▶ _TASK DETAILS_:
List every line in this data where the string "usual" occurs.
=== AVAILABLE DATA ===
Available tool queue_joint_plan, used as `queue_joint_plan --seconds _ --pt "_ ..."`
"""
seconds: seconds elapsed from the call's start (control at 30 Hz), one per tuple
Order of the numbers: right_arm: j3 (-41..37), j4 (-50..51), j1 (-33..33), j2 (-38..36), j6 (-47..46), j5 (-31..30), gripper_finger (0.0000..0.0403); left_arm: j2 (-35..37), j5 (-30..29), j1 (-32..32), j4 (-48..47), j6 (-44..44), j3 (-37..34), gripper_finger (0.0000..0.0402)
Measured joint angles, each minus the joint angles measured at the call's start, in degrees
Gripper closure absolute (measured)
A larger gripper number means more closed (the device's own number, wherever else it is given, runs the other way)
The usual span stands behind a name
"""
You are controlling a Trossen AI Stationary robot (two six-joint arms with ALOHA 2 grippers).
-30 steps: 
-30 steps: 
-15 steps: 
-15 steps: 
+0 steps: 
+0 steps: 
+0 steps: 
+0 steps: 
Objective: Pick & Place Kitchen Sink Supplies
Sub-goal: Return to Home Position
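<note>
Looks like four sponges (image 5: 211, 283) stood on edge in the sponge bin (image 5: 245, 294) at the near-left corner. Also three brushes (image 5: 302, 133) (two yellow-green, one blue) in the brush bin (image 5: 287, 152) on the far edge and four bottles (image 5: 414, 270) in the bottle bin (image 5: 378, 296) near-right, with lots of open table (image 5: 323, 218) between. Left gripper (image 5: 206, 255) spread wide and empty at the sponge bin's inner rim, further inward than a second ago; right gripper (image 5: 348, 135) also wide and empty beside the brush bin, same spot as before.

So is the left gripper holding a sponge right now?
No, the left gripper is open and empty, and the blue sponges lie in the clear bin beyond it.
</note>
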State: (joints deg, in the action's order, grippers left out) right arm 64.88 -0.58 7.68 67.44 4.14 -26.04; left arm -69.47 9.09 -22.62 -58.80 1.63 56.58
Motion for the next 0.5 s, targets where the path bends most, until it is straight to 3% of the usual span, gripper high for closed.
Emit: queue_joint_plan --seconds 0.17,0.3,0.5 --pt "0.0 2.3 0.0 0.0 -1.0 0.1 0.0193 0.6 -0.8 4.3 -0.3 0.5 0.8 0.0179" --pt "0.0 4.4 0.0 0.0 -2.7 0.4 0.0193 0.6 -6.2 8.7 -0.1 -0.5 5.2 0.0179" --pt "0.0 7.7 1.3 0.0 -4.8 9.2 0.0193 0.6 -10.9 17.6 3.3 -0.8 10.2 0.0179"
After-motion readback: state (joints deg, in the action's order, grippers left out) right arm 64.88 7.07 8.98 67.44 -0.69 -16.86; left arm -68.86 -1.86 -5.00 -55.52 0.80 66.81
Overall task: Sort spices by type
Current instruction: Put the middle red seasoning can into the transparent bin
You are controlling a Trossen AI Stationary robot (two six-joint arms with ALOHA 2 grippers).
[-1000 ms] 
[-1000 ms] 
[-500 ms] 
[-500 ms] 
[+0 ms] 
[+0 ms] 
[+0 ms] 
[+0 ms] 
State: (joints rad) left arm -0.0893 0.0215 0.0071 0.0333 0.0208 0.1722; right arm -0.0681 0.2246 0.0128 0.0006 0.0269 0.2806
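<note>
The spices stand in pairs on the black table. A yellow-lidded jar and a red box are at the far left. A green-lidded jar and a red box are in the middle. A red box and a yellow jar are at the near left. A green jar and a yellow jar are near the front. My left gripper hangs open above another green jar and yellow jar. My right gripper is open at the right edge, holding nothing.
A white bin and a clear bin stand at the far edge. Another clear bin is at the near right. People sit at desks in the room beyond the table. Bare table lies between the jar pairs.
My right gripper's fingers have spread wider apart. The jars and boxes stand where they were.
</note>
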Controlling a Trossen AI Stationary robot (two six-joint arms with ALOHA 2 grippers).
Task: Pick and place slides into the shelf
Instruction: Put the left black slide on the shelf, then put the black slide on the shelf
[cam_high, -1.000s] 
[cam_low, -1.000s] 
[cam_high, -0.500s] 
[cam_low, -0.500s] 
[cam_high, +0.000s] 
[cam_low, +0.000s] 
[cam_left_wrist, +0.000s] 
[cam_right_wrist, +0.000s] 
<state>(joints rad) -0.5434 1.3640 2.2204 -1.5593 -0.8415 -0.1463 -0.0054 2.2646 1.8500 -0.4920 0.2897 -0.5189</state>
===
▶ _SOLUTION BELOW_:
The usual span stands behind a name
Motion for the next 0.5 s, targets where the path bends most, until it is straight to 3% of the usual span, gripper high for closed.

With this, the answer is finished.